In Hindu theology, Arishadvarga or Shadripu/Shada Ripu (; meaning the six enemies) are the six enemies of the mind, which are: Kama (desire),  krodha (anger), lobha (greed), Mada (Sense of I), moha (Attachment),  and matsarya (Partiality); the negative characteristics of which prevent man from attaining moksha.

Enemies of the true Self/Soul

These are the fundamental tenets of Kali Yuga . The more each individual fights them, the longer will be the life of Dharma in this yuga.

 Lust or desire for sensual pleasure –  – Kama
 Anger –  – Krodha
 Greed –  – Lobha
 Attachment  –  – Moha 
 Sense of I –  – Mada
 Partiality  –  – Matsarya

According to Hindu scriptures, these bind the soul to the cycle of birth and death and keep it confined in this material world (confines of Maya or relative existence). Especially the first three are said to pave the way towards hell. The first two bring about difficult experiences we face in our lives..  

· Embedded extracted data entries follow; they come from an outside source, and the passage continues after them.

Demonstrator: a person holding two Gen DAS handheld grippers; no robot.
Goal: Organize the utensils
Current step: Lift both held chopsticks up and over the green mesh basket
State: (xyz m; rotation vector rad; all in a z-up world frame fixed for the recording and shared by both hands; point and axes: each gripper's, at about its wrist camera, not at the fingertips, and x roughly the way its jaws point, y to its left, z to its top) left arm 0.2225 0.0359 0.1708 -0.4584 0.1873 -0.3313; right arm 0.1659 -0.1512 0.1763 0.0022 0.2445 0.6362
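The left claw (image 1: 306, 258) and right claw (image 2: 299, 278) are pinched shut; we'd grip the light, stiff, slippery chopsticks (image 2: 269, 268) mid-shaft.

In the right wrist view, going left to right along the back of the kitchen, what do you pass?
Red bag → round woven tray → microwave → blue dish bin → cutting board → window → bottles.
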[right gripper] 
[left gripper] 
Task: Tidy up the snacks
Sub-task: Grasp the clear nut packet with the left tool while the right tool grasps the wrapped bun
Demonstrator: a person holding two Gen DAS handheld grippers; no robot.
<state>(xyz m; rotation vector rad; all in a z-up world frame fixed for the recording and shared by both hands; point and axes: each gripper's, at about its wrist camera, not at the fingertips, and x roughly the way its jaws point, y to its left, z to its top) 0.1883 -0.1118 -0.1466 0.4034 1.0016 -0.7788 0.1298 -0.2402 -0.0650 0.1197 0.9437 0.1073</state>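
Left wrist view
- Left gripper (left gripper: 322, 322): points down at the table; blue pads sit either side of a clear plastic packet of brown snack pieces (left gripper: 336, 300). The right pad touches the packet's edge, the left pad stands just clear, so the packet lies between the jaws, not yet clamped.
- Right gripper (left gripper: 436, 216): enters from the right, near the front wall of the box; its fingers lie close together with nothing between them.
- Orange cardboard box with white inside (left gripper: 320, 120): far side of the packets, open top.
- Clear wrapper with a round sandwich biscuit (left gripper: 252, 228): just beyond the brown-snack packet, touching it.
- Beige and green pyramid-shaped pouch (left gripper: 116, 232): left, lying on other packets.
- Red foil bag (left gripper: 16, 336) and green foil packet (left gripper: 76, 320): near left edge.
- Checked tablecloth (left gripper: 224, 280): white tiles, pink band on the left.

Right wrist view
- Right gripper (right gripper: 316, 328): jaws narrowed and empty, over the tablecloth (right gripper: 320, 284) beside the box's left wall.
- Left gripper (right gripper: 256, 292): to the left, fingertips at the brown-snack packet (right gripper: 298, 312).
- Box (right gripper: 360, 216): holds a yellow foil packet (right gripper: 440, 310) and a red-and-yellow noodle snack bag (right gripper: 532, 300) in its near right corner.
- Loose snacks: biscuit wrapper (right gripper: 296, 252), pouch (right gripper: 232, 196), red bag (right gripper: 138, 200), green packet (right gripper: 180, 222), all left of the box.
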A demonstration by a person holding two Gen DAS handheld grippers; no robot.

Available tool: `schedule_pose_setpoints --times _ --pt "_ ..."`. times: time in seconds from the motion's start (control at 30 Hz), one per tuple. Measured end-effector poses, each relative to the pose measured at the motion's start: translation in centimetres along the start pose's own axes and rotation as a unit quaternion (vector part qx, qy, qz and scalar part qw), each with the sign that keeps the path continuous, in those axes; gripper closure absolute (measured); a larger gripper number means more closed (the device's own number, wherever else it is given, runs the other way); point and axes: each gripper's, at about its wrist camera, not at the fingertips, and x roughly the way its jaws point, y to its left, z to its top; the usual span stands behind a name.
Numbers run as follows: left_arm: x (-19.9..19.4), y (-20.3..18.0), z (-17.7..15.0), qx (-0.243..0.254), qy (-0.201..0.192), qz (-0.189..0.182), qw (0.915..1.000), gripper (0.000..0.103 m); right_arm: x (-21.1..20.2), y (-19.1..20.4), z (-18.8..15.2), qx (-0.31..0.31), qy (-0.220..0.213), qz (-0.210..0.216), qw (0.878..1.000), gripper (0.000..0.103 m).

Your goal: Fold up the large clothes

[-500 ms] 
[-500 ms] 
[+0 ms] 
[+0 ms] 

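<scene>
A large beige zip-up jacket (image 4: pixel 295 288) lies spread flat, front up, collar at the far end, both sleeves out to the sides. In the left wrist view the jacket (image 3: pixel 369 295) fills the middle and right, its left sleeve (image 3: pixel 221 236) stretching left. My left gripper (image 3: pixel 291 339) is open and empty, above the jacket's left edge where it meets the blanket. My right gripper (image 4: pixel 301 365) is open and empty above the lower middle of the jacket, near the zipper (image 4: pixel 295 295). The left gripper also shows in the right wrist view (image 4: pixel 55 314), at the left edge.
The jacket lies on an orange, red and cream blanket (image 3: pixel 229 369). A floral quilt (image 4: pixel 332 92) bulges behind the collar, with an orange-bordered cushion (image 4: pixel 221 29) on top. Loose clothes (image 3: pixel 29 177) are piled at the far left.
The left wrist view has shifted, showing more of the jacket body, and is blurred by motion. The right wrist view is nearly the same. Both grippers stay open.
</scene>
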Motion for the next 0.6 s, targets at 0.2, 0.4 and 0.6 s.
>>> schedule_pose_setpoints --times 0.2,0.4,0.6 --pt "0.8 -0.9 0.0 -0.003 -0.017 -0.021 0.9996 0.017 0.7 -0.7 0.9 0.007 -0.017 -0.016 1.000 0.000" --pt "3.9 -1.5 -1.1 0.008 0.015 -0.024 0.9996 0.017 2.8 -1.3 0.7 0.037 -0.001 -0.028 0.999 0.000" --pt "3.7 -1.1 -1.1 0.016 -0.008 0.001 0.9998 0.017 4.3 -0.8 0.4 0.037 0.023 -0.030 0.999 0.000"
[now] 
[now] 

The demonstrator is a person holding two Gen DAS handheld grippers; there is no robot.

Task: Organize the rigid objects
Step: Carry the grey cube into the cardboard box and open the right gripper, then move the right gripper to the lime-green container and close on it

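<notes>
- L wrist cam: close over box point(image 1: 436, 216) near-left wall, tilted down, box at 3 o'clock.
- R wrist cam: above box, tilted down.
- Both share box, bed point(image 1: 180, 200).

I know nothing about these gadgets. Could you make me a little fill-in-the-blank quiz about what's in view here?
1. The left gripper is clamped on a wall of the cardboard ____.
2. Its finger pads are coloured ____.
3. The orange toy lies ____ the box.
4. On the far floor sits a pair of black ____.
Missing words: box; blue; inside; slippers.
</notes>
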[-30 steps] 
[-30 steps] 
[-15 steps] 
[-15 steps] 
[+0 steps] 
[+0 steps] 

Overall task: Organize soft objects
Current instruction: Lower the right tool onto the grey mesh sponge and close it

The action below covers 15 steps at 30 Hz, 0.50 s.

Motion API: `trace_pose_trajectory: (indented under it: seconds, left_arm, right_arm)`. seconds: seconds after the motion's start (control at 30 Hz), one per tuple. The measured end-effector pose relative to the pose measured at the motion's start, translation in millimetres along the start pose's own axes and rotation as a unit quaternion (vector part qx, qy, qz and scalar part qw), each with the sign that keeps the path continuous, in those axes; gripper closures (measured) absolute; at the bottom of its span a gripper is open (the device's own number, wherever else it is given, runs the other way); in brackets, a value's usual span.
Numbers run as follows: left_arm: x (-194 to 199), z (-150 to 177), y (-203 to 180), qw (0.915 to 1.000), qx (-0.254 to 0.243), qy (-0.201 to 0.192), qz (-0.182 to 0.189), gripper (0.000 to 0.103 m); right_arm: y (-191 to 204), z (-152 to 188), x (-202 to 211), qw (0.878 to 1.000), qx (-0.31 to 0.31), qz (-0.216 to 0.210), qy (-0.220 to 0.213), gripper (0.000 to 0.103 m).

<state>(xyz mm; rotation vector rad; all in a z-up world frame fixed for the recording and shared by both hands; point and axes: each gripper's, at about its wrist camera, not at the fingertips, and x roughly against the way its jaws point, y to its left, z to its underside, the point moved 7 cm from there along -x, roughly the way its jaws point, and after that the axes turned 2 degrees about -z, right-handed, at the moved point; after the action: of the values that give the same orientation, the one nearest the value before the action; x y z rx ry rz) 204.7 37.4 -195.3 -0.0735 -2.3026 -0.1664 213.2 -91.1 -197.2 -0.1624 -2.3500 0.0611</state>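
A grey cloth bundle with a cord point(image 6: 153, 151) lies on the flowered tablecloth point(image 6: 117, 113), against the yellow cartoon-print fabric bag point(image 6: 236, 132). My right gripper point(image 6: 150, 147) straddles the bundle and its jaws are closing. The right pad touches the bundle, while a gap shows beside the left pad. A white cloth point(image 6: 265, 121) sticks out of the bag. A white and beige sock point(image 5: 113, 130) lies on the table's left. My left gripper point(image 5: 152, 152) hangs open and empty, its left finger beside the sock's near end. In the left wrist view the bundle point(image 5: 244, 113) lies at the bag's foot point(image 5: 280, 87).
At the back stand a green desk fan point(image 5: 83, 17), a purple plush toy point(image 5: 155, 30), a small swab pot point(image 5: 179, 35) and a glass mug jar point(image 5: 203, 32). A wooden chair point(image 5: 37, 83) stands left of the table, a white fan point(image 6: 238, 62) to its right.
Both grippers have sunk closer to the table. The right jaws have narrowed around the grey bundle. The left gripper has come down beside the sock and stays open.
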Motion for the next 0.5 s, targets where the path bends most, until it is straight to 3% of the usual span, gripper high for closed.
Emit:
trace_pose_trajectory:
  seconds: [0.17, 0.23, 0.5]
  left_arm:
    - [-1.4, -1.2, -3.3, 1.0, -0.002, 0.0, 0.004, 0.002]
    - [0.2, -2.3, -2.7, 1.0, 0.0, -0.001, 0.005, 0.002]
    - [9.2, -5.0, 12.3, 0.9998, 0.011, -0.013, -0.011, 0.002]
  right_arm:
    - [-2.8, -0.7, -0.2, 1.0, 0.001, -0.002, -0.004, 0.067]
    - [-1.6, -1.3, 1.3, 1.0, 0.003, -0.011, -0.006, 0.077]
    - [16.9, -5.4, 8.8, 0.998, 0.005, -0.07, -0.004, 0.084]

The Mada or Ahankar, the false ego,  all our actions in the world are for selfish ends. Hence there is no other factor causing the illusory duality of differentiation between 'us' and 'them' and the repeated pain and delusion it entails than the psychological ego-sense. When the materially identified ego has sided with the materialistic forces of creation (Maya), it is said to have the following faults: kama, krodha, lobha, moha, mada and matsarya. Also called evil passions, man's spiritual heritage constantly gets looted by these internal thieves (and their numerous variations), causing him to lose knowledge of his True Being.

If a person is virtually a prisoner of arishadvargas (the six internal enemies), then his life is completely governed by destiny. As a person moves ahead on the path of Self-Realization, the grip of destiny over him loosens and he gets more and more leverage to change his destiny. When a person identifies himself with the Self, then he becomes part of the power of destiny. Merely his power of Sankalpa is good enough to materialize and change any situation either for good or bad according to his Sankalpa.

Doubt has positive and negative nature, this is the opposite of the nature of an object. According to Naiyayikas, knowledge is based on perception (anubhava), which is valid. But those based on remembrance (Smriti), doubt, error, and hypothetical argument are invalid. Similar unique or rare features in an object create doubt as to where its from and perhaps when exhibited from within a person's mind or from delusions, its validity. "Sometimes real and false create doubt or  doubt arises about the appearance of false as real." (See also Maya) Like any scene of a mirage, if it is perceived then it might not be real, but if it is not perceived it can be felt or experienced. "Unattainability of the truth of the real, as well as the unreal, creates doubt of its reality."

Understanding 
According to Hindu belief, without experiencing these Shadripu at the fullest a person cannot understand the meaning of the Love which is the soul. These enemies of mind pull the human from all the sides away from the soul and make the life of the human miserable. To overcome this misery every human needs to experience all these Shadripu's and understand the consequences which later teach the person the importance of love and divinity. A human who controls all these Shadripu's even at some of the extent later enjoy's the power of peace. 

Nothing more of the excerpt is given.